It’s pretty obvious why Canada’s utility stocks are popular investments.

All you need to look at is the predictability of cash flows. Unless you’re fine with sitting in the dark, you’re going to pay your power bill. It’s even more important for businesses to make sure the lights stay on. I’ll cut an awful lot from my life before I cut the power.

Most places offer power producers a pretty sweet deal for setting up there. With Alberta being the main exception in Canada, electricity rates tend to be regulated to ensure both steady profits for power producers and reasonable prices for consumers. Demand plus steadily increasing prices tends to be a pretty successful investing equation.

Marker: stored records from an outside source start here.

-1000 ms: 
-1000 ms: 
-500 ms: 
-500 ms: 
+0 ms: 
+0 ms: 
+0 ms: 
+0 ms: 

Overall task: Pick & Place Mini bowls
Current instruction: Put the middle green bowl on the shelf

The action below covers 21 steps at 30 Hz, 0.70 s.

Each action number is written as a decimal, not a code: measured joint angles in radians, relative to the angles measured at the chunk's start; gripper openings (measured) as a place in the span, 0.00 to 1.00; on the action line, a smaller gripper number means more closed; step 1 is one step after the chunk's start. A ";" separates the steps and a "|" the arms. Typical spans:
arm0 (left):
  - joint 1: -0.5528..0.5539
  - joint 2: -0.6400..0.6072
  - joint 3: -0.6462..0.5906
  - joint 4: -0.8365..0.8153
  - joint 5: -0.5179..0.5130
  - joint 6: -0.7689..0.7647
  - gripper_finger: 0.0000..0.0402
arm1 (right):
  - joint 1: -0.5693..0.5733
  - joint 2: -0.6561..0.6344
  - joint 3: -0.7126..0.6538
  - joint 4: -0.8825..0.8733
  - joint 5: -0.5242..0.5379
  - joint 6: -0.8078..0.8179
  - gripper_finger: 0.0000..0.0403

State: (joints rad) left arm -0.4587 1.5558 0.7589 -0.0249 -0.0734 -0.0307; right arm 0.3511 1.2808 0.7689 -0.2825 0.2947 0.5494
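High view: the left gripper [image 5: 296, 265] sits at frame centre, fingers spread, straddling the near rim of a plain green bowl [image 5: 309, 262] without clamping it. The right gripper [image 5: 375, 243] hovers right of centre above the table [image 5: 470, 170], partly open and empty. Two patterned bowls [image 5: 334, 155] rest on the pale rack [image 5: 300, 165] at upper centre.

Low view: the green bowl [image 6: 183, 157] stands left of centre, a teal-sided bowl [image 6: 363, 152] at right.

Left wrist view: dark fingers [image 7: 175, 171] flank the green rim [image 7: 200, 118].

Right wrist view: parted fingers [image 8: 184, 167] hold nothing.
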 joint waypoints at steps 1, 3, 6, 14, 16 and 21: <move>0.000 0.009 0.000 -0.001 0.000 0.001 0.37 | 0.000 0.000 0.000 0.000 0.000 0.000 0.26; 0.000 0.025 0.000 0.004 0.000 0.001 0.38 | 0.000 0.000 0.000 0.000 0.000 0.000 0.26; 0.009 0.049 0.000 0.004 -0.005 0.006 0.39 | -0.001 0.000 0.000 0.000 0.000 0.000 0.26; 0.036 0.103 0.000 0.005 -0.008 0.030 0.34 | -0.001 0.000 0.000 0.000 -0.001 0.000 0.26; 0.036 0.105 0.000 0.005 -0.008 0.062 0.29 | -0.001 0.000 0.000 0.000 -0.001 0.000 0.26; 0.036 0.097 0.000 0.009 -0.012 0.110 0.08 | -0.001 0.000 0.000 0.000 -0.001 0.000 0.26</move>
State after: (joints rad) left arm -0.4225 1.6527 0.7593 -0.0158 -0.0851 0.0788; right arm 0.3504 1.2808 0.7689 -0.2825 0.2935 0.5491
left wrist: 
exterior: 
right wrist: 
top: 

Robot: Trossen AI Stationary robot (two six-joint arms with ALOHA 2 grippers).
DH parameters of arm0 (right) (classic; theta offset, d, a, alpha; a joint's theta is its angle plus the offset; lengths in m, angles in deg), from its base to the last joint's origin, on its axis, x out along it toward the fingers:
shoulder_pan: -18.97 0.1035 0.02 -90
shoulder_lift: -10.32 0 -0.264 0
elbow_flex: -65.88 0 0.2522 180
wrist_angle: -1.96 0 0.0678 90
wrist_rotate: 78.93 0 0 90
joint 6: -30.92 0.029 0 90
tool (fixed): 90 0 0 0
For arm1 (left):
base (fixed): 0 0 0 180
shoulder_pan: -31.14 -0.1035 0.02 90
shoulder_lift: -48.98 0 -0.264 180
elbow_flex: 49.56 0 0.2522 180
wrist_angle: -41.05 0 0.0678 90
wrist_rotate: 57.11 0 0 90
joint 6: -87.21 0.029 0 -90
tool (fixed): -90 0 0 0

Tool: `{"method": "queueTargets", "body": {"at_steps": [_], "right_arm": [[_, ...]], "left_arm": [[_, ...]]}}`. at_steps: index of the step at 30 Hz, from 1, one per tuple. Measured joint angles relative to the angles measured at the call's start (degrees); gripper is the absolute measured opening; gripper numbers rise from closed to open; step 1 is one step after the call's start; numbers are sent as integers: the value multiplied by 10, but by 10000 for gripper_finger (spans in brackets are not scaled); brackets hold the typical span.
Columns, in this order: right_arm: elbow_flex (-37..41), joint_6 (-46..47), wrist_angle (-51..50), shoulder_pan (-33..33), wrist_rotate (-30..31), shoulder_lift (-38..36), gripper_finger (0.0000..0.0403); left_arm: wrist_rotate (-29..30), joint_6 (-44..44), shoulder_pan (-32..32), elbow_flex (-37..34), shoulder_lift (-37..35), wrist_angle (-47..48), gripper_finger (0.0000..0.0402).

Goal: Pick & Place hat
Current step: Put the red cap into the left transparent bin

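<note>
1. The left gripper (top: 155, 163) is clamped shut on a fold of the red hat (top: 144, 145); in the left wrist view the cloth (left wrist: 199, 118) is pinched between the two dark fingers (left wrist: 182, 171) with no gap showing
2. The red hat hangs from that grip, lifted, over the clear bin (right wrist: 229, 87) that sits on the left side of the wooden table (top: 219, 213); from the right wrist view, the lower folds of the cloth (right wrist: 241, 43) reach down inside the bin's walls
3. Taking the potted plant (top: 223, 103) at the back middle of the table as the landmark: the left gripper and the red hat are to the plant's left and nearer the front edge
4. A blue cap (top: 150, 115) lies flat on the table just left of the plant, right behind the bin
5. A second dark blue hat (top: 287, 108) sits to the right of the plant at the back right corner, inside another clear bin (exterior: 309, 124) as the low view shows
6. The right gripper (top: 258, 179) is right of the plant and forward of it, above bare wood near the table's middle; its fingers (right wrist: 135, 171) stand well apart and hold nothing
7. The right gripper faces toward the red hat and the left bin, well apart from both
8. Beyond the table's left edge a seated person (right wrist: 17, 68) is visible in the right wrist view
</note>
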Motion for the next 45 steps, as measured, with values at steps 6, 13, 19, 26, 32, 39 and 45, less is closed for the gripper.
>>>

The two finest utilities in Canada are Fortis Inc. (TSX:FTS) and Canadian Utilities Limited (TSX:CU). Each of these companies have a diverse set of assets, and consecutive annual dividend raises that stretch out for decades. Both these companies have raised dividends for more than 40 years consecutively.

Fortis has steadily built up a terrific stash of assets. It owns power-generating facilities across Canada, the United States, and in the Caribbean. It also owns natural gas infrastructure across North America, as well as real estate assets in Atlantic Canada, and a collection of hotels across the country. It has recently announced plans to sell some of its real estate assets.

Canadian Utilities also has a diverse collection of assets with a greater concentration on Canada. It owns electricity generation plants, electric distribution assets, and natural gas pipelines. It also has a small subsidiary that owns gas pipelines in Australia, as well as one that makes Atco trailers.

The issues

While these two companies own great assets, they also come with a great deal of debt. Utilities often have a lot of debt, since it’s part of their business and cash flows are so predictable. But over the last few years, both of these companies have gorged on cheap debt. 

Currently, Fortis has a market cap of $9.8 billion, while owing some $14 billion in debt and preferred shares. Canadian Utilities has a similarly bloated debt load, owing $9 billion compared to a market value of $9.1 billion.

Since the Great Recession, both of these companies have greatly increased their debt loads. At the end of 2010 Fortis owed just over $1 billion in total debt, while Canadian Utilities owed $3.4 billion. Yes, both companies have used that debt to expand, but often investors don’t realize just how much each of these companies have expanded their balance sheets in just the last five years.

The alternative

Investors worried about the potential ramifications of taking on all that debt might be better off searching elsewhere for their utility exposure.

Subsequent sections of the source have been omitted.